Leader of G.A.S.P.'s arch-rivals, the Park View Terrace Ninjas, Kyle comes off as an arrogant jerk, taking great delight in embarrassing (even humiliating) other kids. But Kyle's jerk-like tendencies may be rooted in something deeper - a genuine affection for Amelia, who reluctantly gets past Kyle's tough exterior, and even agrees to be his “date” to their first school dance. It is difficult to understand how Amelia could ignore Kyle's awful behavior, and it can only be guessed that Kyle's occasional moments of humanity make it difficult for her to remember the worse things he's done. He was injured in a fall at the climax of "True Things" and reappears in "Her Permanent Record" in which he has not completely recovered from his injuries after he broke his leg. He also started to reconnect with Amelia and become friends again after the accident.

Trishia

A friend of both Amelia and Ninja Kyle, Trishia is the writer for all articles in the Tweennie Zeenie (a neighborhood magazine). She writes them all under different pen names except for a story called The Adventures of Princess Trishara. She suffers from a severe case of ventricular septal defect which eventually causes her to move to California to see a specialist in "Superheroes", but she sends Amelia a letter years later to tell her that she survived the operation.

Sunday Jones

Amelia's best friend from her New York days, Sunday is Amelia's equal in terms of spunk and wit.

Ninja Joan Driscoll

Originally known to Amelia only as a member of the rival Park View Terrace Ninjas, Joan became closer friends with Amelia and Rhonda after her father, a Captain in the US Army, was deployed overseas for a year.

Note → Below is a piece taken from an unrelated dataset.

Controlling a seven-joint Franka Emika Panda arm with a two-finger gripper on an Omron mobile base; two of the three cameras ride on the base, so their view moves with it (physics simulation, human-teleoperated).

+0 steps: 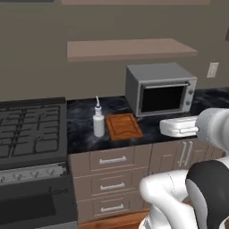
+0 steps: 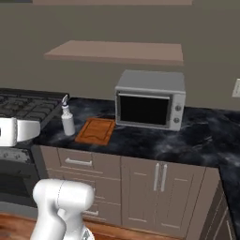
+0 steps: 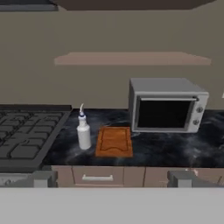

Joan's tomboy tendencies and a quick wit make her a natural fit in Amelia's small group of friends.

Owen

A minor friend of Amelia. He is mentioned to always smell like cheese. He is also a member of G.A.S.P., although, he doesn't seem to have an alter ego and simply wears homemade bat wings that he believes enables him to fly, which is proven wrong when he attempted to ambush the Park View Terrace Ninjas and fell.

Mary Violet/Ultra Violet

A goth girl who appears to be Catholic and described as a "Cabbage Patch Kid that threw up". In the second volume, she develops a violent personality after a fight with Reggie and joins G.A.S.P. under the alias Ultra Violet.

Earth Dog

Reggie's cousin who enjoys writing poems and is a member of G.A.S.P. as Bear Hugger.

Bug And Iggy

Bullies that torment Reggie. This is temporarily halted after Reggie sneeze-barfed on them. Later, they continue to bully and annoy Reggie by existing.

G.A.S.P.

G.A.S.P. is a superhero group that protects the neighborhood from whatever happens to be bugging leader and founder Reggie Grabinsky, such as Ninjas and the Legion of Steves. Founding members are Reggie (Captain Amazing), Amelia (Princess Powerful), Rhonda (Ms. Miraculous), and Pajama Man (Kid Lightning). New members are Mary Violet (Ultra Violet), Owen (no alter ego), and Earth Dog (Bear Hugger).

Britney, Christina and Jessica

The dominant girls of the school. Every boy's dream and girl's nightmare, the mean group is constantly teasing everyone in school. The posse is led by Britney, whose biting wit can put a comedian to shame. As part of the cheerleaders, these evil triplets are people to look out for.